# [Exercise instructions]
Please print the entries below exactly, from the line with "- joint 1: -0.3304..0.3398" through the line with "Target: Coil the", including both of those lines and leaving out all others.

# [Record set]

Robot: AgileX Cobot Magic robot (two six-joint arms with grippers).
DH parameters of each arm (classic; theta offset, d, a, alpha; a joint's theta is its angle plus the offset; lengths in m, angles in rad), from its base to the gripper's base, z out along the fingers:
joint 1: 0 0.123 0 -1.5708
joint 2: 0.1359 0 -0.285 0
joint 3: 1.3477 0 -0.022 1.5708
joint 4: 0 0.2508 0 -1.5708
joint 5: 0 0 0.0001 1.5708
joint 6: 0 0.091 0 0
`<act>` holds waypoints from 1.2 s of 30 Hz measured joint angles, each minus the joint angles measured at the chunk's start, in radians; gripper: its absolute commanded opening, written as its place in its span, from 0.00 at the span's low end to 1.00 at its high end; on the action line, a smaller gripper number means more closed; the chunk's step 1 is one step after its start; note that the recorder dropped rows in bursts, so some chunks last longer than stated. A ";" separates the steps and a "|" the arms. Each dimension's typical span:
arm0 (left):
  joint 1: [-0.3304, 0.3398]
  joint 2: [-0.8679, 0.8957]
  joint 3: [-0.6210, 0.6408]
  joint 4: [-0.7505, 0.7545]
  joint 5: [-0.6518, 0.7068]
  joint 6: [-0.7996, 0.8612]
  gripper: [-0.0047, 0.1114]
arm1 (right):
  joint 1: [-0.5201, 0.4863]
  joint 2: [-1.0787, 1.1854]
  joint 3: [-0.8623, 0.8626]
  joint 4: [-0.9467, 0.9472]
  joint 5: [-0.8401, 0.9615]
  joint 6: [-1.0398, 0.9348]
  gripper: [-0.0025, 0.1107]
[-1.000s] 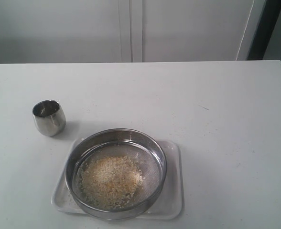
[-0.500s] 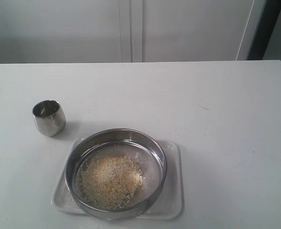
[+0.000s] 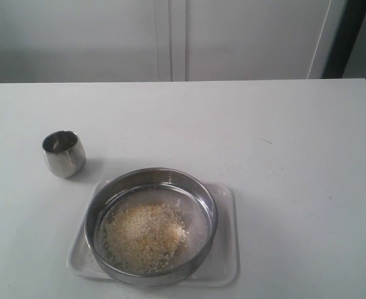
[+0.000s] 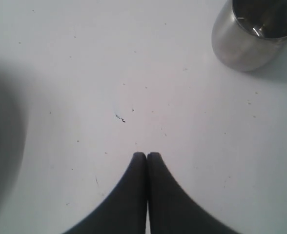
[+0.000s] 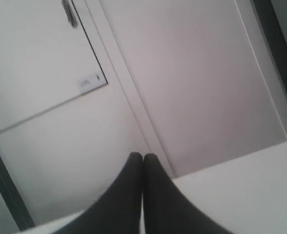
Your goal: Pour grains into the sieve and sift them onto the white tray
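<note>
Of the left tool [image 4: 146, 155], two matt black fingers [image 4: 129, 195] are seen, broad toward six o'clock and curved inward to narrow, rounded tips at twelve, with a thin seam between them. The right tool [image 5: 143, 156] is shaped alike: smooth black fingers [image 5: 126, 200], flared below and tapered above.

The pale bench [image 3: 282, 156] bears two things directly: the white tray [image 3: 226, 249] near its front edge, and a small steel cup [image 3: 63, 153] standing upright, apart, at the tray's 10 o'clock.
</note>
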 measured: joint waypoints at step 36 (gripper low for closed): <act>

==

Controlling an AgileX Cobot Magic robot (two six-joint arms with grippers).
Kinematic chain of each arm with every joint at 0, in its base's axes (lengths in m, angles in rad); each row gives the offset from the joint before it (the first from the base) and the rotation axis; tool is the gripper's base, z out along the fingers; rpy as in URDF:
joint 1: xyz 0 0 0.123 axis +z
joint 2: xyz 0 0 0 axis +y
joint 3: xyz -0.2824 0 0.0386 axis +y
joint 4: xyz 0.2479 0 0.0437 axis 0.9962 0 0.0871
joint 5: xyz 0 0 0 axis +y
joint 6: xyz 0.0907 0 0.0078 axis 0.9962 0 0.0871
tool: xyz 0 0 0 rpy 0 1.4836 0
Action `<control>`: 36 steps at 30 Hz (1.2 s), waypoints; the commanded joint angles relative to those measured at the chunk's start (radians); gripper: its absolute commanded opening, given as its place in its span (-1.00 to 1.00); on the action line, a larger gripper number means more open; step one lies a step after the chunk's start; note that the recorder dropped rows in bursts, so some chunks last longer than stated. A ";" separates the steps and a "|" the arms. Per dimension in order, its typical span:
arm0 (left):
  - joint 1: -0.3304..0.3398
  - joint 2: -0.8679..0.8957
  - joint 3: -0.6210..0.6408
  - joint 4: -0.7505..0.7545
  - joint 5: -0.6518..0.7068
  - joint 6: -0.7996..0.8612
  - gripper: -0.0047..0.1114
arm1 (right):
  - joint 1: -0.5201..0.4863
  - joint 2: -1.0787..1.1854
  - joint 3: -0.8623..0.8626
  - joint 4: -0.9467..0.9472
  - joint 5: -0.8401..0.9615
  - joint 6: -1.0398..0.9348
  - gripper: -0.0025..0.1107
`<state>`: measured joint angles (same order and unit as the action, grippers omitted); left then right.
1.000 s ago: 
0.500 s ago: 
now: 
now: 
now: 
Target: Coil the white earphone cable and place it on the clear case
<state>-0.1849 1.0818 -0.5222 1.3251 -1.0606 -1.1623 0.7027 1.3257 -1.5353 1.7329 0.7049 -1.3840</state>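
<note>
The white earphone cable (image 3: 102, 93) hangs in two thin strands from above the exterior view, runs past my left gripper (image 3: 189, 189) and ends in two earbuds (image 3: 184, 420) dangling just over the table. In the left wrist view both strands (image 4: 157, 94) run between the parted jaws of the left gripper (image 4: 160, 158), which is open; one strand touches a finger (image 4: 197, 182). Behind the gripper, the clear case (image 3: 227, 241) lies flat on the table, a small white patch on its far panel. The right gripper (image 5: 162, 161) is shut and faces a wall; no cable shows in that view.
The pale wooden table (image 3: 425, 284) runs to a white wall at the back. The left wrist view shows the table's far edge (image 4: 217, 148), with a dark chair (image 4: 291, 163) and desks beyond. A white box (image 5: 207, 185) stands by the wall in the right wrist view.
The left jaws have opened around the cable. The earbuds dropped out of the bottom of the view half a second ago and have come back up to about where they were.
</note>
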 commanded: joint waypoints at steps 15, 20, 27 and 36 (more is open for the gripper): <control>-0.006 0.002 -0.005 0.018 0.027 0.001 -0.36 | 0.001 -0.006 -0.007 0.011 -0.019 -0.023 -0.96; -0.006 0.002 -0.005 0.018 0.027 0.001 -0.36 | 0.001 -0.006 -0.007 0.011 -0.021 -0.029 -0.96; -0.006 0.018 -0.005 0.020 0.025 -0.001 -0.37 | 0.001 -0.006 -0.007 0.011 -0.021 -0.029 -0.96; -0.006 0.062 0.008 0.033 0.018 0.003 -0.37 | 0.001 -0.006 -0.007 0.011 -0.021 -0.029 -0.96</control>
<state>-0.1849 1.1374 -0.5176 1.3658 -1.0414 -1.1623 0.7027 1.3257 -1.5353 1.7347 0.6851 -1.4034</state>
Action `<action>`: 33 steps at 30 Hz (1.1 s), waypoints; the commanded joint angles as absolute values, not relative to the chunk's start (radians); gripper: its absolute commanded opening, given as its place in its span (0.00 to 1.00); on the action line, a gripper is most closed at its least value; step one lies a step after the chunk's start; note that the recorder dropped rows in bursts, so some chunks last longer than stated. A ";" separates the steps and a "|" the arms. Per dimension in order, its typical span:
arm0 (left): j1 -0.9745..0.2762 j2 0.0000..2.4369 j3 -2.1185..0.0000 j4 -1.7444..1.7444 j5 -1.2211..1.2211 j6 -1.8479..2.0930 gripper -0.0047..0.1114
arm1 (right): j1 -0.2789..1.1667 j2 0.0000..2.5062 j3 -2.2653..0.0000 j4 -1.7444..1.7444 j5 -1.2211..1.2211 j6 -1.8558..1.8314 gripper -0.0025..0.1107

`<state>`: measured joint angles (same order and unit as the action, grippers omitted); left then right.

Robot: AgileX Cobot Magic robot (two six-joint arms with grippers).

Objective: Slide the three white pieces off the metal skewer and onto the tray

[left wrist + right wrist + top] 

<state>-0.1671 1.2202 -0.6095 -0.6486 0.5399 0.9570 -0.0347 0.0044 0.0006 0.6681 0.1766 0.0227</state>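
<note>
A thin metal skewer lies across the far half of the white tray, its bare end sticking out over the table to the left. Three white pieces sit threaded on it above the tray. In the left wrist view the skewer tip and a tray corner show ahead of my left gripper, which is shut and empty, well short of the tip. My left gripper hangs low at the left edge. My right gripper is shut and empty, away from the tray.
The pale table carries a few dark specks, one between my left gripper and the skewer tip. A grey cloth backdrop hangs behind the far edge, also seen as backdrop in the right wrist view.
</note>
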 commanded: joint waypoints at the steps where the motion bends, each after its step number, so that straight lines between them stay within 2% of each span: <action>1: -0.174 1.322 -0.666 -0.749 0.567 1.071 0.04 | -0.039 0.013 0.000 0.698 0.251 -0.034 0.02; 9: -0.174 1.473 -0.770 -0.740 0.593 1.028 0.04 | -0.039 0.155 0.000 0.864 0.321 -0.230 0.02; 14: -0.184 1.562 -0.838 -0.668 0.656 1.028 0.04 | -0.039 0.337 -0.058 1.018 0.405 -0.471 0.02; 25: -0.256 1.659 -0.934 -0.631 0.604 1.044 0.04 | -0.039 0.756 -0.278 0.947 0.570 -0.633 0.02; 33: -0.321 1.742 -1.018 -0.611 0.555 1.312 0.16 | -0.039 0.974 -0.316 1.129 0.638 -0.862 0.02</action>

# [Completed task]
  - joint 1: -0.3304..0.3398
  - joint 2: -0.8679..0.8957
  - joint 3: -0.6210..0.6408
  - joint 4: -0.7505..0.7545
  - joint 5: -0.6518..0.7068
  - joint 6: -0.7996..0.8612
  - gripper: -0.0047..0.1114
arm1 (right):
  - joint 1: -0.5201..0.4863
  - joint 2: -1.0787..1.1854
  - joint 3: -0.8623..0.8626
  - joint 4: -0.9467..0.9472
  - joint 5: -0.8401..0.9615
  - joint 6: -1.0398..0.9348
  - gripper: -0.0025..0.1107
`<state>`: measured joint angles (same order and unit as the action, grippers omitted); left then right.
1.000 s ago: 
0.500 s ago: 
now: 
now: 
now: 
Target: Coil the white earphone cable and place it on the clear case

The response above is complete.